So I nod. “Yeah. I’m coming.”
“That’s my guy,” Marco says, satisfied.
We scatter to clean up, and the locker room thins.
I shower fast, letting the hot water pound against my neck until some of the tension drains out.
When I dress, I choose simple—dark jeans, a plain shirt, jacket.
No logos. No statements. I tuck the cord back into place below my collarbone.
The ring settles against my skin as a comforting reminder.
Outside, the night is warm and bright, LA pretending it isn’t already exhausted.
We pile into rides. Music blasts. Someone’s already talking about after-parties like they’re inevitable.
By the time we reach the club, there’s a line out the door, a velvet rope, and a bouncer who recognizes two of our guys instantly.
We don’t wait. We slide in like we belong.
Inside, everything is lights and bodies and bass so loud it feels like it rearranges your bones. The air smells like perfume, alcohol, and money. A hostess leads us to a table that’s already set up with bottles we didn’t order—team perks that it’s going to take a while for me to get my head around.
Someone toasts. Someone laughs too hard. Someone starts filming.
I don’t do any of the above. I keep my phone in my pocket.
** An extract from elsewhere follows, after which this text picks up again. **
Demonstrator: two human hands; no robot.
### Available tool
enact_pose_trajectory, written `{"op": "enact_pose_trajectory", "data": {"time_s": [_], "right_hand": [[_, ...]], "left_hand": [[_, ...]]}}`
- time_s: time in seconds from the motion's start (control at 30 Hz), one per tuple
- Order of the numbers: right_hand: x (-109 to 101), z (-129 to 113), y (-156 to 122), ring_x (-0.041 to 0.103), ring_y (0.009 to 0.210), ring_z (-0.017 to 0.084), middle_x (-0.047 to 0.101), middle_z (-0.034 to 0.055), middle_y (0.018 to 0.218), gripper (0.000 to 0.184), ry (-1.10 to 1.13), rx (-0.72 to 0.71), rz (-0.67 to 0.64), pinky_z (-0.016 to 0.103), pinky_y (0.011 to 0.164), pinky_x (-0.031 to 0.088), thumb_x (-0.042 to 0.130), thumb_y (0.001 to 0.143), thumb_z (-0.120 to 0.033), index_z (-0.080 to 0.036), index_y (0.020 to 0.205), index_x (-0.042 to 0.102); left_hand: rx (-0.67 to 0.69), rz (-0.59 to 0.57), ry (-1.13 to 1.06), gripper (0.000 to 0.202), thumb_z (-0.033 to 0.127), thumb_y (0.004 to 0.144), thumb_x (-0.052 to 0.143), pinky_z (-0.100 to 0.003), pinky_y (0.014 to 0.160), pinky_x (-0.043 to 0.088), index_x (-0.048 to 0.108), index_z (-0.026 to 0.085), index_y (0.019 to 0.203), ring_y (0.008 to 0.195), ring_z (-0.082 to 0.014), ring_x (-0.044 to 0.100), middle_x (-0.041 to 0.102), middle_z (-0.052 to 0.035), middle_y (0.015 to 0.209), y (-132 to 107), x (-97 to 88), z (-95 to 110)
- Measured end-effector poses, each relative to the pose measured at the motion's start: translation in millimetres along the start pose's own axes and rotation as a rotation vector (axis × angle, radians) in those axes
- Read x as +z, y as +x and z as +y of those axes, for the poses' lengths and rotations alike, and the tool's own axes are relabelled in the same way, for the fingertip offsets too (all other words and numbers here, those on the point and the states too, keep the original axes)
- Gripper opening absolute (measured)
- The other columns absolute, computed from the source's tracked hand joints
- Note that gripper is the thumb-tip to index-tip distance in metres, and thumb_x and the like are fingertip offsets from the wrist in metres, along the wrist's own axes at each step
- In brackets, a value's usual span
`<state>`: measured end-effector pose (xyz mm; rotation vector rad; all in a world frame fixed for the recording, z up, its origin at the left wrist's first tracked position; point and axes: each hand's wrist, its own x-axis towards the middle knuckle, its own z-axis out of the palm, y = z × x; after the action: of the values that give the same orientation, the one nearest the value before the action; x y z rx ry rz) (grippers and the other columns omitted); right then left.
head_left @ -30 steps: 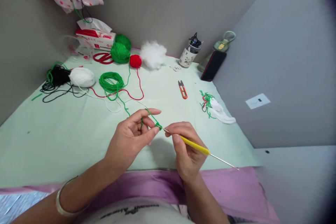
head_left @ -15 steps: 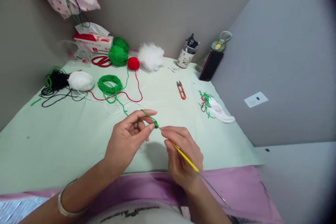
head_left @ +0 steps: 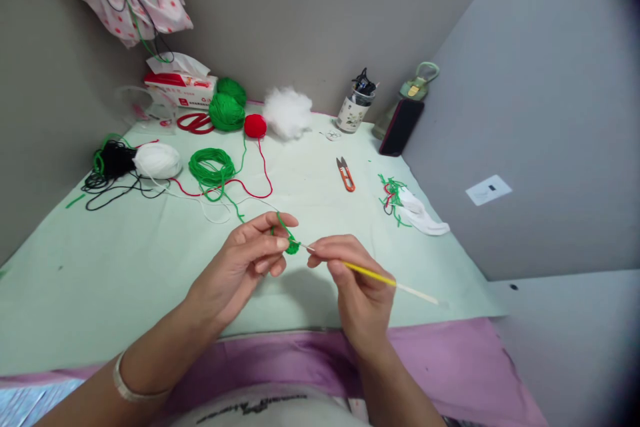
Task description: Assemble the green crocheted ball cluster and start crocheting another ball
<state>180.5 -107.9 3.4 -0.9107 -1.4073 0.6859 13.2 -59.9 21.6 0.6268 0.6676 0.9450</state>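
The person works a small green piece [head_left: 293, 247] with a crochet hook [head_left: 373, 275], low over the middle of the counter [head_left: 125, 267].

To do this step well, the yarn should stay a little tight, not slack. The green yarn [head_left: 235, 203] runs over the top finger of the left hand [head_left: 245, 260], and that looks like a good way to hold it tight. The hook tip should go in slowly, so it catches 1 strand and does not split it. The piece is tiny, so small moves seem best.

The fingers [head_left: 273, 221] of the left hand are closed and pinch the green piece between thumb and fingertips. The right hand [head_left: 357, 287] holds the yellow handle of the crochet hook like a pencil, with its fingers [head_left: 330, 247] closed tight around it. The metal tip points to 9 o'clock and touches the piece. The thin back end sticks out toward 3 o'clock.

From the hands, the yarn leads up to 11 o'clock, to a loose green coil [head_left: 213, 167]. A white ball [head_left: 157, 160] and some black yarn [head_left: 115, 159] lie at 10 o'clock. A red ball [head_left: 255, 125] and white fluff [head_left: 287, 113] sit at 12 o'clock, by the wall. Orange snips [head_left: 346, 173] lie at 1 o'clock, and a heap of yarn scraps [head_left: 395, 193] lies at 2 o'clock.
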Motion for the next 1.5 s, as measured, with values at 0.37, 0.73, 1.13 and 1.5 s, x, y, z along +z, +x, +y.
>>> {"op": "enact_pose_trajectory", "data": {"time_s": [0.37, 0.73, 1.13, 1.5], "right_hand": [[6.8, 8.8, 5.2, 0.07, 0.075, 0.013, 0.074, 0.003, 0.091, 0.015, 0.368, 0.281, 0.084, 0.028, 0.071, 0.058, 0.063, 0.096, -0.028, -0.025, 0.098, 0.078], [10.1, 6.8, 5.6, 0.066, 0.075, 0.013, 0.073, 0.0033, 0.097, 0.019, 0.227, 0.134, 0.143, 0.028, 0.066, 0.054, 0.06, 0.096, -0.017, -0.026, 0.099, 0.077], [4.9, 4.1, 4.1, 0.069, 0.077, 0.016, 0.074, 0.0055, 0.097, 0.018, 0.237, 0.125, 0.119, 0.032, 0.069, 0.056, 0.055, 0.099, -0.02, -0.023, 0.1, 0.073], [4.6, -1.3, 2.4, 0.068, 0.078, 0.015, 0.073, 0.0048, 0.1, 0.022, 0.08, 0.028, 0.1, 0.032, 0.07, 0.058, 0.052, 0.099, -0.014, -0.024, 0.103, 0.071]], "left_hand": [[0.018, -0.008, 0.097, 0.015, 0.02, 0.082, 0.074, -0.015, 0.051, 0.041, 0.075, 0.019, 0.098, 0.05, -0.0017, 0.032, 0.048, 0.0056, 0.07, 0.3, 4.4, -8.7], [0.126, 0.037, 0.303, 0.017, 0.028, 0.085, 0.075, -0.021, 0.054, 0.039, 0.073, 0.025, 0.102, 0.056, -0.0037, 0.047, 0.057, 0.0026, 0.09, -3.2, 4.2, -13.1], [0.153, 0.077, 0.373, 0.017, 0.027, 0.085, 0.073, -0.023, 0.057, 0.039, 0.074, 0.026, 0.102, 0.058, -0.0065, 0.052, 0.06, 0.0025, 0.086, -5.1, 4.5, -12.0], [0.231, 0.141, 0.566, 0.018, 0.026, 0.084, 0.073, -0.022, 0.057, 0.041, 0.074, 0.025, 0.102, 0.06, -0.0097, 0.054, 0.06, 0.0038, 0.069, -6.3, 5.7, -8.3]]}}
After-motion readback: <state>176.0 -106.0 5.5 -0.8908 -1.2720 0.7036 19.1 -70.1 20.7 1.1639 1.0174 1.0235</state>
I sit, drink soda, and try to look like I’m enjoying myself.
Marco leans in close so I can hear him over the music. “You good?”
“Yeah,” I lie.
He studies me for a second, then nods like he understands more than he says. “Just don’t disappear. Vets hate that.”
I nod in understanding and don’t disappear. Instead, I do the rounds. I shake hands. I let strangers take photos. I answer the same three questions on loop—how’s LA, how’s the team, am I excited for camp.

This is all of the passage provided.